Stilt-Cutters’ Lament

— Madeleine Dale

The stilt-cutter does not deal in whole things, but
glimpses. Fearful litany of exposed ribs and all their
crimes; burst of drywall that the fist took; copper
veins torn apart. These things are not the heart. When
the carpet is clawed back, this is not the skin.

Someone loved it enough to save, this recollection
of a house, candid and cold without windows. Whole
families of nightjars took up nest in the empty spaces:
cold fireplace, shattered staircase—broken off above
the alluvial plain. These are bones that can be reset.

There is philosophy in dovetails, interlock of
roughed wood; interlace of fingers, grains at cross-
ways. The helixing of DNA—here is the continuance.
One chain to the next, hand over hand. This is not
the heart, but it is the beat, the movement of blood.

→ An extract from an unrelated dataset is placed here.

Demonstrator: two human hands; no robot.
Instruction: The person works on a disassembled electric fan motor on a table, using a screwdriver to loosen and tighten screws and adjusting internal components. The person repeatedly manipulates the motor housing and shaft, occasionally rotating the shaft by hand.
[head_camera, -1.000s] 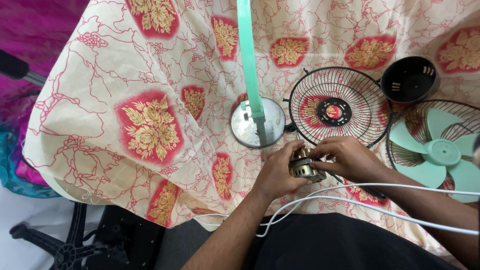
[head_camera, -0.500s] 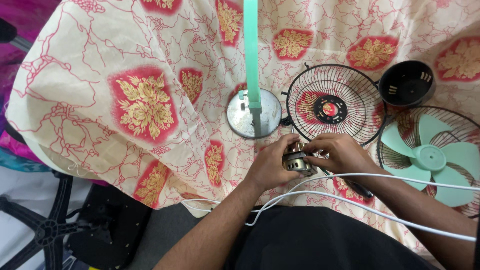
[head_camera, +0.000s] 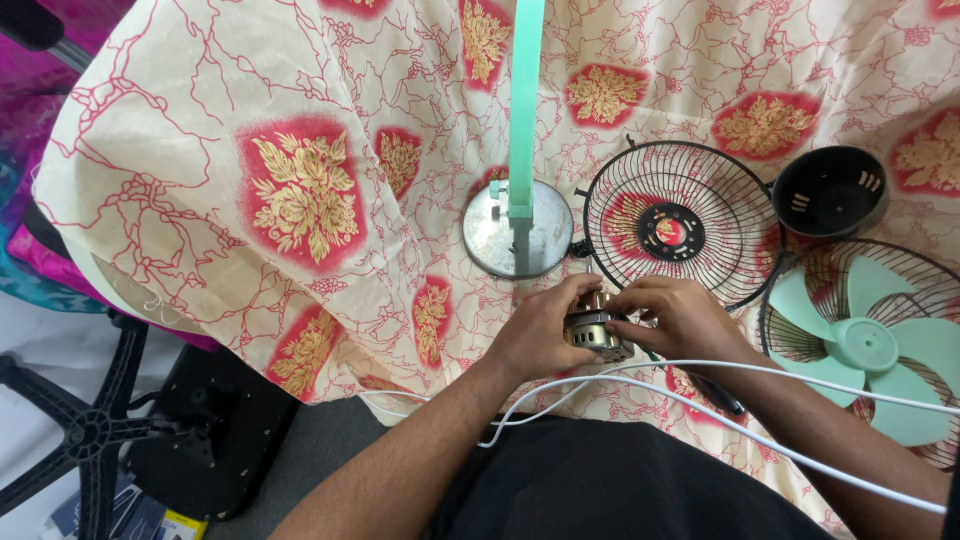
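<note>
Metal and copper show in the small fan motor (head_camera: 596, 330) that both hands grip at the near edge of the table, just below the round steel base (head_camera: 517, 229) of a mint-green stand pole (head_camera: 524, 100). The left hand (head_camera: 540, 335) wraps around the motor's left side with fingers curled over its top, while the right hand (head_camera: 672, 318) closes on it from the right, fingertips pressed to its upper end. A cream cloth with red and gold flower patches (head_camera: 300, 190) covers the table. Just beyond the right hand lies a black wire fan guard (head_camera: 683, 224), and to its right sits a black plastic motor cover (head_camera: 830, 190), open side up. A second guard holding the mint-green fan blade (head_camera: 868, 345) rests near the right forearm. Two white cables (head_camera: 700, 385) cross over both forearms. At lower left a black chair base (head_camera: 95, 430) stands on the floor.
</note>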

The stilt-cutter speaks the language of Theseus, of
singing beams and the bone-ache of boards pulled up.
A choir of things unmade, and made again. The house
becomes new, but not whole: the house becomes whole
from immolation; the paradox written in the walls.

The stilt-cutter does not need to know childhood:
honey-soaked hours of living, palomino curls of
yellow pine, carved falling. Only that foundations must
be raised to see stars below the floorboards. Only
what they must hold—the weight that must be borne.